Comment: Jesus of Nazareth and Simon ben Kosiba are the only Jewish leaders who are positively identified as Messiahs in the Jewish sources: Jesus is explicitly called 'Messiah' by Flavius Josephus, Ben Kosiba in several rabbinical treatises. In order to understand the following text, it must be remembered that Ben Kosiba was known under two other names: his adherents called him Bar Kochba, 'son of the star' (a reference to Balaam's prophecy); and his enemies called him Bar Kozeba, 'son of the disappointment' or 'son of the lie'. The editor of the Palestinian Talmud clearly belonged to the second group. He tells:

Rabbi Simeon ben Yohai taught: 'Aqiba, my master, used to interpret a star goes forth from Jacob as a Kozeba goes forth from Jacob.' Rabbi Aqiba, when he saw Ben Kozeba, said: 'This is the King Messiah.' Rabbi Yohanan ben Torta said to him: 'Aqiba! Grass will grow on your cheeks and still the Son of David does not come!' (Palestinian Talmud, Ta`anit 4.5)

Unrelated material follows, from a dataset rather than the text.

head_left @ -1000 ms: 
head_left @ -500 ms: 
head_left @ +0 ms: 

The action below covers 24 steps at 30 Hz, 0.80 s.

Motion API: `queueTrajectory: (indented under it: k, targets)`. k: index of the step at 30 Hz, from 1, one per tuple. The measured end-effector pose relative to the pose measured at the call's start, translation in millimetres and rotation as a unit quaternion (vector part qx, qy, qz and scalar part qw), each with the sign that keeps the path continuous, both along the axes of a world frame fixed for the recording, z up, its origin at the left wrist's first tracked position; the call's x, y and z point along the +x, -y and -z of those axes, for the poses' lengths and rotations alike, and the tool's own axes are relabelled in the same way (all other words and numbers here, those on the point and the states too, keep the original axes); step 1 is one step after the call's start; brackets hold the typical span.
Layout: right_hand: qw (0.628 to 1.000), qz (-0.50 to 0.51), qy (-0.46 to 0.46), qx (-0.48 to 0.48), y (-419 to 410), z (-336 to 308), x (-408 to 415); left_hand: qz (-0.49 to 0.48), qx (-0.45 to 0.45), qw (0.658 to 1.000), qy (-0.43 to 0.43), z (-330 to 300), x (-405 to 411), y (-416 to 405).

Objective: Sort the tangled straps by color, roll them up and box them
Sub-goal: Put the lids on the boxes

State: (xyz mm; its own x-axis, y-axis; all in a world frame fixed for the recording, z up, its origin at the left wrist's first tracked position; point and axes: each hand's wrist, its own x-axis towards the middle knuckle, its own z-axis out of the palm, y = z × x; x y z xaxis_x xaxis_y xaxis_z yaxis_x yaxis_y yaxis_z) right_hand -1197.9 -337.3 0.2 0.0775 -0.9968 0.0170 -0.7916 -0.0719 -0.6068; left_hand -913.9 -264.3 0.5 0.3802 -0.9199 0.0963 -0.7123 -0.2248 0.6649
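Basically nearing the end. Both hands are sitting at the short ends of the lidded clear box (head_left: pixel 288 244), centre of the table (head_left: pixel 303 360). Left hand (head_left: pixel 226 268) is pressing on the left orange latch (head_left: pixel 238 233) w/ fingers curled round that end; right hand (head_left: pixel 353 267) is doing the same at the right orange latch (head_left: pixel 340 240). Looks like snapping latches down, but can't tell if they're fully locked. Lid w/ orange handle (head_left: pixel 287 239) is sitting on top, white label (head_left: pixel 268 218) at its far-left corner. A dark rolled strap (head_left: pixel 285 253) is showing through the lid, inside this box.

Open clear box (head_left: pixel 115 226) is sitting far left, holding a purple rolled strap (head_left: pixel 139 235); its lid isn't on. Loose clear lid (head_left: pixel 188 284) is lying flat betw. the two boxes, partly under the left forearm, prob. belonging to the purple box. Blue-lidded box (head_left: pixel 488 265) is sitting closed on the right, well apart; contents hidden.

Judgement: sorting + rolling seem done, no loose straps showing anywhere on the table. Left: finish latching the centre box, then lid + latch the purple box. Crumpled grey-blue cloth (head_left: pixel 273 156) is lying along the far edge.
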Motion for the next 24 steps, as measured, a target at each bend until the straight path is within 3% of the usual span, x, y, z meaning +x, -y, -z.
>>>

This text contradicts itself. In the first line, rabbi Aqiba (the president of the rabbinical academy at Yavne and the official religious leader of the Judaean Jews) expresses that he is disappointed in Simon ben Kosiba, but in the second line he is very enthusiastic. The only way to solve this inconsistency, is to accept that the editor of the Palestinian Talmud has changed the text on two places. Because there are parallel texts (e.g., Lamentations Rabbah 2.2 §4), we may assume that the text originally ran like this:

Rabbi Simeon ben Yohai taught: 'Aqiba, my master, used to interpret a star goes forth from Jacob as a Kochba goes forth from Jacob.' Rabbi Aqiba, when he saw Ben Kosiba, said: 'This is the King Messiah.' Rabbi Yohanan ben Torta said to him: 'Aqiba! Grass will grow on your cheeks and still the Son of David does not come!'

The editor of the Palestinian Talmud changed all references into 'son of the disappointment' (Kozeba), but, however the precise wording of this testimony, it is clear that Aqiba said that Simon ben Kosiba was the Messiah and was corrected by rabbi Yohanan ben Torta. If our reconstruction is sound, we know that he proposed to call him 'son of the star' (Bar Kochba). This nickname must have been very popular, because it is also used by the contemporary Christian authors Justin Martyr and Ariston of Pella:

Barchochebas, the leader of the revolt of the Jews, gave orders that Christians alone should be led away to cruel punishments, unless they should deny Jesus as the Christ and blaspheme.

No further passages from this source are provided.